Стараясь придать моему голосу тон правдивой простоты, я отвечаю:
— С самого начала большевистской революции.
— Это очень хорошо. Ну, а что вы делали до нашей революции?
На один пронесшийся миг у меня возникают колебания. Что сказать? Конечно, я был помощником Варташевского. Но ведь то был Зверев, а я — Брыкин. Что же я делал? Я говорю:
— С февраля месяца я был очень тяжело болен.
Оба — Урицкий и следователь — настораживаются. В комнате наступает тишина. Я выпускаю изо рта три кольца дыма, они плывут, качаются, тают и расплываются синеватой лентой.
Следователь прерывает молчание:
— А скажите, пожалуйста, вы были знакомы с Леонтьевым?
Я равнодушно говорю:
— Был.
— Как вы познакомились?
— По делам службы.
Будто хватая меня и желая поразить внезапностью вопроса, следователь бросает:
— Как настоящая фамилия Леонтьева?
— Леонтьев.
— Только?
— Да. Я знал его только как Леонтьева.
— А вы разве не знаете, что его настоящая фамилия Горянин?
— Первый раз слышу!
Тогда вкрадчиво мне задают страшный, грозный, роковой вопрос:
— Но, может быть, вы знали, что Леонтьев является агентом умершего английского капитана Фрони?
Наступает торжественная пауза. Рыжий человек пригибает голову и прищуривает правый глаз. Все ждут. Сейчас я их поражу.

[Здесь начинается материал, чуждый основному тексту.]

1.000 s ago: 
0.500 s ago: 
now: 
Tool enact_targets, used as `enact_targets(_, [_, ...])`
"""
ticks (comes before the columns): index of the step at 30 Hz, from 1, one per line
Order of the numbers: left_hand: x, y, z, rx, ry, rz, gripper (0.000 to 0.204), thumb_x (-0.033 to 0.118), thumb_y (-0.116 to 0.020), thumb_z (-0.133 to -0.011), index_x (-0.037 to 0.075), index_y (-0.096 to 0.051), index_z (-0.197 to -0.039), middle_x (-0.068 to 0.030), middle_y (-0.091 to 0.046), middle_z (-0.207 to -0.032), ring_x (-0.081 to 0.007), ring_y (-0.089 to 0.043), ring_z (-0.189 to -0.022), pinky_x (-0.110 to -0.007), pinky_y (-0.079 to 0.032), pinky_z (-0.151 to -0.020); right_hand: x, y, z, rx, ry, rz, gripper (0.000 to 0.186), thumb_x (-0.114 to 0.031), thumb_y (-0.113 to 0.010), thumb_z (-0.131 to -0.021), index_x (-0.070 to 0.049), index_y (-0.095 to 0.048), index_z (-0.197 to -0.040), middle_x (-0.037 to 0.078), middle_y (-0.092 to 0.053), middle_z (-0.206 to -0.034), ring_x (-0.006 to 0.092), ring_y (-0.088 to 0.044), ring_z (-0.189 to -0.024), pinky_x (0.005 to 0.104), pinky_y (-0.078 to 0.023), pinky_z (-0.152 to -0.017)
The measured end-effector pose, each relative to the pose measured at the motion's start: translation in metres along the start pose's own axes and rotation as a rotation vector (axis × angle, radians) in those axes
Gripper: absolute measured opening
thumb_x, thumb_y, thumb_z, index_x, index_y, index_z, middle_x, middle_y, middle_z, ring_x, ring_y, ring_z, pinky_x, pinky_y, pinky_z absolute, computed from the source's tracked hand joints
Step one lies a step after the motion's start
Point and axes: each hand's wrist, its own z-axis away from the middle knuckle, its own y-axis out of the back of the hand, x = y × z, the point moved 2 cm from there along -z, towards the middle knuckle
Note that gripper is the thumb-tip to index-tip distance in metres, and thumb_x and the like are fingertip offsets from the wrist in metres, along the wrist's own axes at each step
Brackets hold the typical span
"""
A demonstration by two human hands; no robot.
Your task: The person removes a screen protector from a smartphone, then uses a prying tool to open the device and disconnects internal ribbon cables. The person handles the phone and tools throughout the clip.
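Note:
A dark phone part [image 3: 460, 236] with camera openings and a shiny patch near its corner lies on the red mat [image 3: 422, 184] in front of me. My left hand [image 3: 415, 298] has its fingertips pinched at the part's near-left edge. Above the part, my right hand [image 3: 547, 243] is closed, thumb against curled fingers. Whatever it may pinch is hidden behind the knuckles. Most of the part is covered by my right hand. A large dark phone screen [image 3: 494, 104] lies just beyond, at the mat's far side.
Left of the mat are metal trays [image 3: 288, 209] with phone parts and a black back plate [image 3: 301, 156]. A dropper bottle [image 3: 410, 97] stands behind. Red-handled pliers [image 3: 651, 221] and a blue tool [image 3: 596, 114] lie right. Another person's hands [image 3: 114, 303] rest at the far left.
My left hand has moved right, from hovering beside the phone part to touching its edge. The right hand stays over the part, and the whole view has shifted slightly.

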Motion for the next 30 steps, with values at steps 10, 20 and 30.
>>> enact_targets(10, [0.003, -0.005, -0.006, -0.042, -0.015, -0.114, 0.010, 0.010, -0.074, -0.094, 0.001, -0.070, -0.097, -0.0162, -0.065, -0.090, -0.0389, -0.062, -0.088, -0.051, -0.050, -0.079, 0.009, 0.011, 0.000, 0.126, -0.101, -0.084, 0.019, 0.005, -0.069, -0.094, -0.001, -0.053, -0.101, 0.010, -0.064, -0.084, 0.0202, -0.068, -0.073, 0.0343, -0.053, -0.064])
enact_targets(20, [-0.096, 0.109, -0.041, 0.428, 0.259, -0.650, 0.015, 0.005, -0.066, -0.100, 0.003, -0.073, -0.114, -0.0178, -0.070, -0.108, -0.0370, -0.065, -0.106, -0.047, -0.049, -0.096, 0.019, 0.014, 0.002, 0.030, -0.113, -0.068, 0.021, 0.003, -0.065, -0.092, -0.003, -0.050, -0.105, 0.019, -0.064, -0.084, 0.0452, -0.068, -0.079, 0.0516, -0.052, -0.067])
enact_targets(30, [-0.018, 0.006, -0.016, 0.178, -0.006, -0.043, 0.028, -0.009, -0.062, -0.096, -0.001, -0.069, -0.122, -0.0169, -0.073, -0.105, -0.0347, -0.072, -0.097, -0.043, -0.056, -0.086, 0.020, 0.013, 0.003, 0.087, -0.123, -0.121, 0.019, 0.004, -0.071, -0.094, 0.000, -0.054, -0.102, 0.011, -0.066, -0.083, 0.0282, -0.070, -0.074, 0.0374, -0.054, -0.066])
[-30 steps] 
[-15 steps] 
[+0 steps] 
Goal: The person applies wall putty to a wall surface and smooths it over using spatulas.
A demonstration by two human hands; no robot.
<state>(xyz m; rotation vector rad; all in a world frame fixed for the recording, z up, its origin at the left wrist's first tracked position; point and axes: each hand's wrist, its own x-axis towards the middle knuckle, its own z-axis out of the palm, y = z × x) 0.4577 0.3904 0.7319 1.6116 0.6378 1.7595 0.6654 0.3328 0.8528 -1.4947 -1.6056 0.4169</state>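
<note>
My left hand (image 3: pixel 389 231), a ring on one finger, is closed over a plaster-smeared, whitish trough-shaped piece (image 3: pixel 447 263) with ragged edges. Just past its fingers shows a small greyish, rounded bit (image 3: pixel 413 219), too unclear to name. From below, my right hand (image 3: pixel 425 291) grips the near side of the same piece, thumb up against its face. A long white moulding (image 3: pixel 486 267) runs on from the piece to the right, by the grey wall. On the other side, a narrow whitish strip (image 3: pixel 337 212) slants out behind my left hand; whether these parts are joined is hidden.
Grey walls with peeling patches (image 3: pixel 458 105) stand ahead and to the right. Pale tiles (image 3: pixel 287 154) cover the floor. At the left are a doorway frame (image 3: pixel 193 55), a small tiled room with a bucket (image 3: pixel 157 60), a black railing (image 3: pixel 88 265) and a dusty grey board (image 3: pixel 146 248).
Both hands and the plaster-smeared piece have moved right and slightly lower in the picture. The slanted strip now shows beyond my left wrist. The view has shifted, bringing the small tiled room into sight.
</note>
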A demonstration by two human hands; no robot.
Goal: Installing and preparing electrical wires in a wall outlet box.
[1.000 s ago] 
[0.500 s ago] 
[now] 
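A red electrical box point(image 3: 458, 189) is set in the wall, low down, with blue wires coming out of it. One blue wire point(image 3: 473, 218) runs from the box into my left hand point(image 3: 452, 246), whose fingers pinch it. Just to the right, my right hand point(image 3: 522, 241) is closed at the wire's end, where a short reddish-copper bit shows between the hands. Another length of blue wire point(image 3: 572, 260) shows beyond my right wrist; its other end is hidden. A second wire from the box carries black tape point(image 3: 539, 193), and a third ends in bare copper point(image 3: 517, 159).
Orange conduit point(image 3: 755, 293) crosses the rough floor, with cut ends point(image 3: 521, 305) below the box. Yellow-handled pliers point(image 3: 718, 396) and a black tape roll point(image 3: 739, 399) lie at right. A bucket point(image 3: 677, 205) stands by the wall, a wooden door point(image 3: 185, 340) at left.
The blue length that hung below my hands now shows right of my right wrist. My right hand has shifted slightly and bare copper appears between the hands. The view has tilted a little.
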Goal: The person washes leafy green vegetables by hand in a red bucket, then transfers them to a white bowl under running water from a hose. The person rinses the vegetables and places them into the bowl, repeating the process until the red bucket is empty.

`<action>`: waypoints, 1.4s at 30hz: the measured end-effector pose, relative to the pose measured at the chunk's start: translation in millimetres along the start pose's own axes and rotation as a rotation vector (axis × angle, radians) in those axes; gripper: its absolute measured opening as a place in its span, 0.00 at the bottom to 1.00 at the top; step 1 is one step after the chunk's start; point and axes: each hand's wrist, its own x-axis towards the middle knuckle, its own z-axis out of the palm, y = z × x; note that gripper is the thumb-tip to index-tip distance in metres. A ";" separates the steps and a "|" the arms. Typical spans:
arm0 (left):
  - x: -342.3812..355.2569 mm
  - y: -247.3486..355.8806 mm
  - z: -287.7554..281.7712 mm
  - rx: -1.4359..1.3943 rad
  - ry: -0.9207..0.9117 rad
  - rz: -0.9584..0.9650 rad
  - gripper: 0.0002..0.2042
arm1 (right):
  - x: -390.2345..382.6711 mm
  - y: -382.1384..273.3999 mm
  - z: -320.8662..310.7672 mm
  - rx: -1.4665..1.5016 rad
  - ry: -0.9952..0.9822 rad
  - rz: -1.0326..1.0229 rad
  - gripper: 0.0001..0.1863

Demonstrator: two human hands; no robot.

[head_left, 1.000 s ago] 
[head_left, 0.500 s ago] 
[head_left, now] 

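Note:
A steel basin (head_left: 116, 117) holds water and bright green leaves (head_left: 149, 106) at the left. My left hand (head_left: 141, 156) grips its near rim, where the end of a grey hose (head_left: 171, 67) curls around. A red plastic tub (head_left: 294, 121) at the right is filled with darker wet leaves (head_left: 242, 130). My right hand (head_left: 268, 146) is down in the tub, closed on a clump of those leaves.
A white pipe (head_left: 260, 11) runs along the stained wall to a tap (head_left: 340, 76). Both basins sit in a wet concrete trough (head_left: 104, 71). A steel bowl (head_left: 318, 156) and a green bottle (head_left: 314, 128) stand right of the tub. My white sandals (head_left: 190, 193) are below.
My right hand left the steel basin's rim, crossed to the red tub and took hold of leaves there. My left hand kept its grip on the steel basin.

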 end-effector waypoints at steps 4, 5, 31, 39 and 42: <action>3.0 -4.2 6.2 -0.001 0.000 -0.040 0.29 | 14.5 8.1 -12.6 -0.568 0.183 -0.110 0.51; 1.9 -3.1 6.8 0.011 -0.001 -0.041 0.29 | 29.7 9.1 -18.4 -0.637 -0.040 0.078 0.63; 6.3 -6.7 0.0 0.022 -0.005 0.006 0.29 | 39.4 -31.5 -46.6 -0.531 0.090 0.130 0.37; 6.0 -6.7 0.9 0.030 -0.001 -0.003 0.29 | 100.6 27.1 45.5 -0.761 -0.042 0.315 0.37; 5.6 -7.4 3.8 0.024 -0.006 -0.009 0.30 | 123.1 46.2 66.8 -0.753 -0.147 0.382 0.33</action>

— Да, я это знал, — произношу я так, как будто заявляю о том, что сегодня утром пил чай.
От удивления Урицкий привстает с места. Правою рукой он опирается на стол. Левая рука в перстнях медленно проводит по рыжей голове. Он подается вперед. Он удивлен и ошеломлен. Я весь напрягаюсь в последней решимости казаться равнодушным.
Урицкий раздельно, словно ничего не понимая, растерянно, со скрытой злобой выдавливает из себя:
— Как так? Вы знали, что он — агент Фрони? И вы с ним работали?
— Да.
— Почему же вы не донесли мне? Значит, вы с ним заодно?
Я прошу:
— Разрешите встать.
Я прохаживаюсь по огромному, великолепному ковру взад и вперед, потом останавливаюсь пред Урицким и сам задаю ему вопрос:
— Скажите, товарищ Урицкий, кто я такой? Вы знаете?
— Знаю.
— Я был секретным сотрудником главного штаба. Как вы думаете, мог я в этой должности не хранить секретов?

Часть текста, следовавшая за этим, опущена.